Baba is not the next khodorkovsky
There are some speculations online, and certainly no less on Twitter that compares Xi v.s. Jack Ma with Putin v.s. Khodorkovsky.
There is no comparison. The Russian oligarch rose to power when Putin’s power was not as consolidated as they are now. Khodorkovsky pursued a deadly political ambition and failed. Jack Ma won’t challenge Xi politically ever.
If you don’t believe that, checkout the video where Bo Xilai commented on Xu Ming, his former business associate. The ruling class, since the 2000s, has iron-claw on the political power, and often treated businessmen as a means to the ends. It is often mistaken because of the heavy mercantilism tendencies of China’s industrial and trade policies.
So far, there are no organized political challenges to the ruling class from the business side. The dissenting voices were often suppressed long before they could be materialized. The story of the arrest and the subsequent trial of Ren Zhiqiang could serve as a quick primer on how the ruling class handles such dissenting voices recently.
Contrary to the western belief, the recent BABA news is not driven by egos. Far above anything, the ruling class concern their legitimacy of their rules. The legitimacy, in recent decades, derived from the Harmonious Society. The concept consists of effective means to suppress dissenting voices and providing basic economic stability. The monopolistic behaviors of the internet companies, BABA in particular, could pose a systematic risk to basic economic stability. The regulators reasoned, BABA’s micro-loans to small and medium enterprises and consumers could impose cross-sector risks to the state-owned banks.
Although Jack Ma is on the no-flight list now, there is no higher political risk to Jack Ma now than before.
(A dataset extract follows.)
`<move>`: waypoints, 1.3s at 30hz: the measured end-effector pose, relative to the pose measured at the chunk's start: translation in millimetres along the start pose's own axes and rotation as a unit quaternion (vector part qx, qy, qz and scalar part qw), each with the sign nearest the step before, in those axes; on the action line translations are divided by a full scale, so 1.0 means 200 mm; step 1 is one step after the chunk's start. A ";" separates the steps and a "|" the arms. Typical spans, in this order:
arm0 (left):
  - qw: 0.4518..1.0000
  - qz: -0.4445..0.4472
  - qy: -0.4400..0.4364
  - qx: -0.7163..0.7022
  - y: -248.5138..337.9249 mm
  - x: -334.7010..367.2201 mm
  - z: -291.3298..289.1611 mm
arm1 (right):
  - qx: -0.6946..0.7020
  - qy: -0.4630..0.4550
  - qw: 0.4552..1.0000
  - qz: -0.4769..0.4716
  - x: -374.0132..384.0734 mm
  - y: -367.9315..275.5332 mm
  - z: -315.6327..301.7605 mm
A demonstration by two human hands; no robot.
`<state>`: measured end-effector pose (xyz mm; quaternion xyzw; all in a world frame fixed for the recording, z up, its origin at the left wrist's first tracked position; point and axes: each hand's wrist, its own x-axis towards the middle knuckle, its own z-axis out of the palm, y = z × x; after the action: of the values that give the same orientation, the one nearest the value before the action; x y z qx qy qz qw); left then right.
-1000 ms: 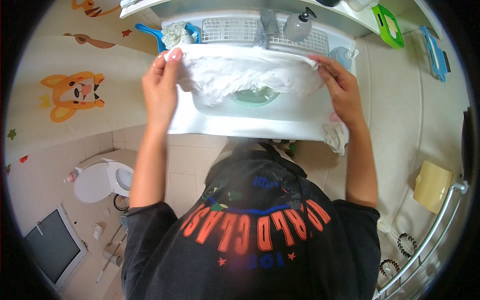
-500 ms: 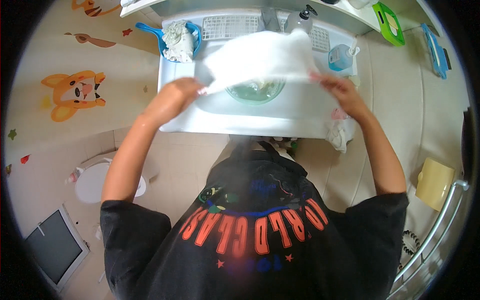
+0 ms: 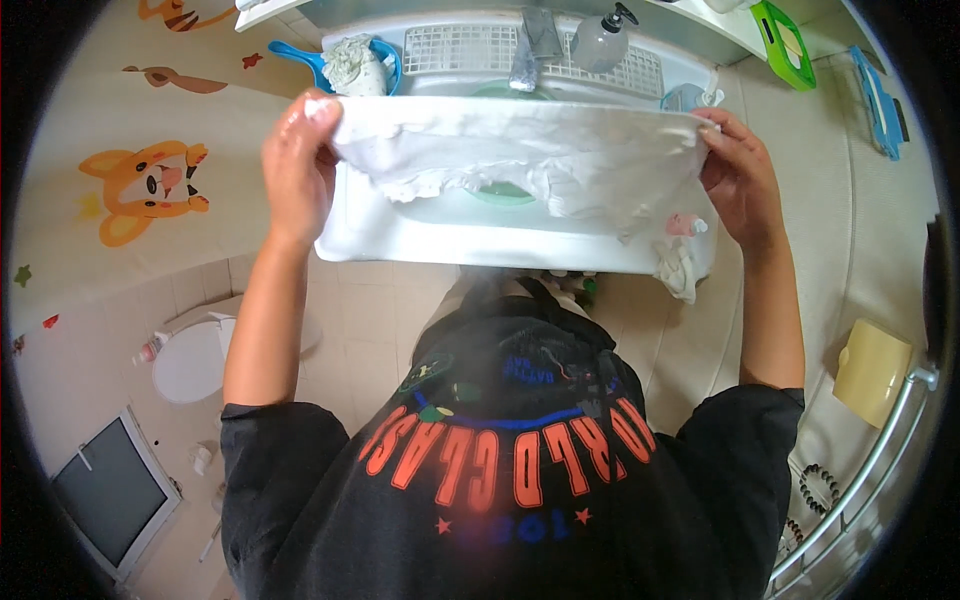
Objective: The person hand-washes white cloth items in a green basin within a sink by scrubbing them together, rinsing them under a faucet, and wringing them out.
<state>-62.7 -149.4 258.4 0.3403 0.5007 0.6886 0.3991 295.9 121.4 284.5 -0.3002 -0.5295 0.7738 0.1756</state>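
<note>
A wet white cloth (image 3: 470, 150) is stretched wide over the white sink (image 3: 400, 240), its upper edge pulled nearly straight and its lower edge hanging crumpled. My left hand (image 3: 300, 165) pinches its left corner between thumb and fingers. At the opposite corner my right hand (image 3: 740, 175) grips the fabric the same way. Behind and under the cloth, a pale green basin (image 3: 505, 193) shows only in part. The grey faucet (image 3: 540, 40) stands at the back of the sink.
A blue dipper (image 3: 310, 62) holding a bunched pale cloth (image 3: 352, 68) sits at the back left. A pump bottle (image 3: 600, 45) stands behind, and a blue bottle (image 3: 683, 97) at right, partly hidden. A crumpled cloth (image 3: 676, 270) hangs over the front right edge.
Both hands have spread apart and risen, pulling the white cloth wide and taut along its upper edge. Earlier it billowed over the far side of the sink.
</note>
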 end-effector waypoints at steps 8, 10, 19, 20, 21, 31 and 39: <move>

As the goal of the regulation is to de-risk BABA, a drastic action towards the enterprise would be counter-productive. What we could likely see, as the outcomes of the recent regulatory actions, are:
- Higher capitalization requirements for BABA / Ant to shed risks with the banks
- A regulatory requirement for credit information sharing between states, banks, regulatory bodies and other private enterprises
- Some transparency and additional pro-competitive requirements that would benefits their competitors such as JD and PDD
We could also see some experimental regulatory requirements that eventually will benefit big players than smaller ones, much like the regulatory requirements introduced in 2018 to Games.
What you won’t see, as the western investors worried, are CCP members on the board or cap tables. There are more innovative structures to exercise controls than the plain cap table or Board seats.